Rue20 Español/ Fez
Meryem Ghoua
La selección marroquí de fútbol afronta este miércoles un duelo decisivo ante Nigeria en las semifinales de la Copa Africana de Naciones, en un partido que se perfila como una batalla de gran intensidad física y táctica.
El seleccionador nacional, Walid Regragui, confirmó en rueda de prensa la disponibilidad de la mayoría de sus jugadores, con la única baja de Azzedine Ounahi, aún en proceso de recuperación.
Durante su comparecencia del martes, Regragui dejó entrever su intención de mantenerse fiel a sus convicciones iniciales, apoyándose en la solidez defensiva y en la experiencia de sus hombres clave.
En este sentido, volvió a abrir la puerta al posible regreso del capitán Romain Saïss al once titular, tras superar la lesión que lo mantuvo alejado de los últimos compromisos.
La eventual presencia de Saïss reforzaría el equilibrio defensivo de los “Leones del Atlas”, tanto por su liderazgo como por su experiencia en partidos de alta presión.
El cuerpo técnico evaluará su estado físico definitivo durante la última sesión de entrenamiento prevista en el Complejo Mohammed VI de Fútbol en Maâmora, antes de tomar una decisión final.
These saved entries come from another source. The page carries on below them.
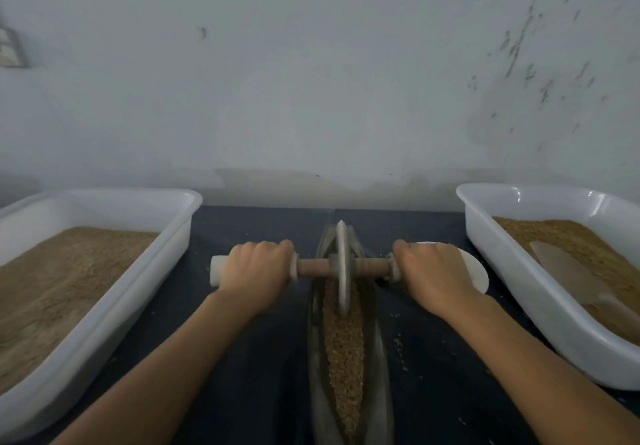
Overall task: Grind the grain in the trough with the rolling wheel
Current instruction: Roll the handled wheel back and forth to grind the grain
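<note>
A narrow metal trough [377, 375] runs away from me down the middle of the dark table, filled with brown grain [346, 351]. The grey rolling wheel [343, 264] stands upright in the trough's far half, its lower edge in the grain. A wooden axle [311, 267] passes through the wheel, with white handle sleeves at both ends. My left hand [256, 268] grips the left handle. My right hand [429, 271] grips the right handle, hiding it.
A white plastic tub [149, 271] of brown grain sits at the left. A second white tub [519, 271] at the right holds grain and a pale scoop [568, 271]. A white dish [479, 271] lies behind my right hand. Spilled grains [398, 340] dot the table. A wall rises close behind.
</note>
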Demonstrator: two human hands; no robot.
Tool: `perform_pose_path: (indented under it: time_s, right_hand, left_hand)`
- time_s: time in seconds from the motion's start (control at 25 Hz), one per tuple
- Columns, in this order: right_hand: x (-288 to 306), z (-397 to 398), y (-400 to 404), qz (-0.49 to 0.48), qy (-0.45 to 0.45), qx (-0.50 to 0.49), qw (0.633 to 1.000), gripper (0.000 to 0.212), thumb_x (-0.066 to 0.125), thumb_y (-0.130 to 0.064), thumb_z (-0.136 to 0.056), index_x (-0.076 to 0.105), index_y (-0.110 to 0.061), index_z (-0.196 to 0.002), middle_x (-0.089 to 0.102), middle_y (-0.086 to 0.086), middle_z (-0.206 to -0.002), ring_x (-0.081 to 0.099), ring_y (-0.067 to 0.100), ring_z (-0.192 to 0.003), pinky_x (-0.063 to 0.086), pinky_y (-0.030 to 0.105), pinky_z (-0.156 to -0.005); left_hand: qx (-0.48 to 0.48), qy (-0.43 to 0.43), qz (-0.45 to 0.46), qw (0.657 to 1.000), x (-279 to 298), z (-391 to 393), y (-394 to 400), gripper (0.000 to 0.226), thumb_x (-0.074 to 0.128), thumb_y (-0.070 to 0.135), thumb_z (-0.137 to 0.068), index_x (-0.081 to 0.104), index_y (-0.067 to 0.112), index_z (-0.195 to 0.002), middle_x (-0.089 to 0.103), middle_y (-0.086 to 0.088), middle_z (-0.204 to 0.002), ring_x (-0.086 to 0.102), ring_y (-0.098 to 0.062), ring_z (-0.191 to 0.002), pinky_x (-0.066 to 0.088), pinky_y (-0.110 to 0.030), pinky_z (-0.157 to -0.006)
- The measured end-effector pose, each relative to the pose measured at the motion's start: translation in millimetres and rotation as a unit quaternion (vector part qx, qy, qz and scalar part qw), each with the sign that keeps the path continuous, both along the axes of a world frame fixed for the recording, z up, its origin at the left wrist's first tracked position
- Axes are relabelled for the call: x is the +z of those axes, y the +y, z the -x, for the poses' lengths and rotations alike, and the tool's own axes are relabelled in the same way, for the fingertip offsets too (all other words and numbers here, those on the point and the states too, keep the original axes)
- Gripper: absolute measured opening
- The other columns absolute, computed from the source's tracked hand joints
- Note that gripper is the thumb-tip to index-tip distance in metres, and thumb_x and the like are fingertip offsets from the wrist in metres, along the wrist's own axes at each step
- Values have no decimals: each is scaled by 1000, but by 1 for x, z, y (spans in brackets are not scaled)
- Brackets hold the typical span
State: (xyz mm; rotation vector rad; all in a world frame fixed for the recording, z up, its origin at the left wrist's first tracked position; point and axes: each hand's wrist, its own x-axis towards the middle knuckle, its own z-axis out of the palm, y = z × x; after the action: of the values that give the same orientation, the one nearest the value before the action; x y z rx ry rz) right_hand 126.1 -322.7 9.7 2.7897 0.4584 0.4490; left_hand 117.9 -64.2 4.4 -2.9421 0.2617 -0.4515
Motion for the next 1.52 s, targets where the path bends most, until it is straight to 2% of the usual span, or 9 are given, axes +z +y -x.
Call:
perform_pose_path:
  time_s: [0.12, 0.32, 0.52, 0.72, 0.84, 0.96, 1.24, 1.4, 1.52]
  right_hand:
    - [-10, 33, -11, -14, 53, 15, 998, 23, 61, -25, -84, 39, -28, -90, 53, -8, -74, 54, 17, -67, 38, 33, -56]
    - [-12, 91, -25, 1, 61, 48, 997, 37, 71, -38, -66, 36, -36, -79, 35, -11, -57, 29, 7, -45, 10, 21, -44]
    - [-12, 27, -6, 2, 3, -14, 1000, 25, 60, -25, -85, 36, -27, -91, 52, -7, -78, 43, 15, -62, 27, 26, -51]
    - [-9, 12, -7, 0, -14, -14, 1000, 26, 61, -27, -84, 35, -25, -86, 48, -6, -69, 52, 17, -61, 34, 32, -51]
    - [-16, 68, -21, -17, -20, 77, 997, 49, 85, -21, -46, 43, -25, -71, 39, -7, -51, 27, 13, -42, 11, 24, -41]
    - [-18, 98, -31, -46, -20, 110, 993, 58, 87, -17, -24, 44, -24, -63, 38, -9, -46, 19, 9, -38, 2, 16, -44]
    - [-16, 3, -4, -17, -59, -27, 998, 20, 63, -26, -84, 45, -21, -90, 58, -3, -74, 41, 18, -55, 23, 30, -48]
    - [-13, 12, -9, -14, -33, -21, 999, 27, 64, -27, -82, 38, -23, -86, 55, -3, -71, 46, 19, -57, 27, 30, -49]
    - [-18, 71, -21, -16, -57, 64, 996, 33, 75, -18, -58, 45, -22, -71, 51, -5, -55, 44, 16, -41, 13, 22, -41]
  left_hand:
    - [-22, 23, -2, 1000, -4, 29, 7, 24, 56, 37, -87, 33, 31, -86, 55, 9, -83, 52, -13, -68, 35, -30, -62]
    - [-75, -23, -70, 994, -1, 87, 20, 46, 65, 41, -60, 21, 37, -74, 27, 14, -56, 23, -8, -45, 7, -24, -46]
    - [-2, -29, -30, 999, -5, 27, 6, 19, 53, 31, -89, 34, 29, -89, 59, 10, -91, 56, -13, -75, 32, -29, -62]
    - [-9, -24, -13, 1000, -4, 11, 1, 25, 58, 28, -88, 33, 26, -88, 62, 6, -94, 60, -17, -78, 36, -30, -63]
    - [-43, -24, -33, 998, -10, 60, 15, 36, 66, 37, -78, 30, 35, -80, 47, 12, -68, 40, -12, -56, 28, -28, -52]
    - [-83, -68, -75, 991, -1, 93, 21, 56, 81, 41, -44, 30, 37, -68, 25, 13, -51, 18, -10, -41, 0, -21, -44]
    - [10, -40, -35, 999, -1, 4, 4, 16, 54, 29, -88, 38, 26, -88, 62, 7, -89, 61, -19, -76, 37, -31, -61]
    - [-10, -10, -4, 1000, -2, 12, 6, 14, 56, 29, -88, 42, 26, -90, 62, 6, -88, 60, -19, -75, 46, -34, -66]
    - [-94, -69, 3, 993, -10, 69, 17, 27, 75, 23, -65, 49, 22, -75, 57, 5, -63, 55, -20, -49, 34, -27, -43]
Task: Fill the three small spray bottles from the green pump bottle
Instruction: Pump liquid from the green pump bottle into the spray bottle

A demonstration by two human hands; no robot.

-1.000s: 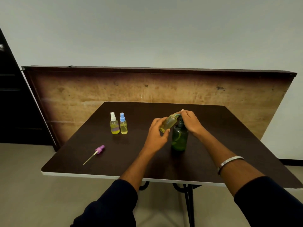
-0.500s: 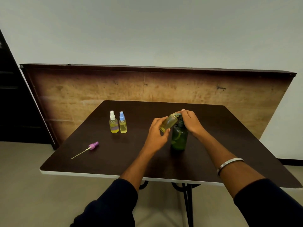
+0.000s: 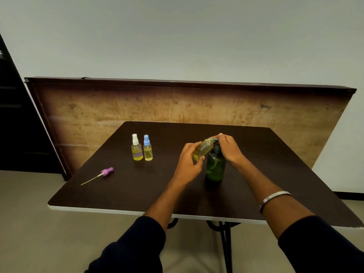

En el centro del campo, la ausencia de Ounahi podría consolidar a Sofyan Amrabat como principal referencia en el pivote, acompañado por Nayel El Aynaoui e Ismail Saibari, en un esquema que podría variar en función del planteamiento táctico elegido.
Regragui no descartó ajustes respecto a los encuentros anteriores, aunque reiteró su confianza en la fórmula que permitió superar las rondas eliminatorias.
El enfrentamiento ante Nigeria plantea además un interesante pulso estratégico en torno a la posesión del balón. Marruecos podría optar por asumir la iniciativa desde el inicio, impulsado por el apoyo del público, mientras que el combinado nigeriano podría ceder terreno y apostar por transiciones rápidas, apoyándose en la potencia ofensiva de Ademola Lookman y Victor Osimhen.
La batalla en el centro del campo y la capacidad de ambas selecciones para gestionar los ritmos del juego serán determinantes para inclinar la balanza en un choque que promete máxima intensidad y que definirá al finalista de la Copa Africana de Naciones.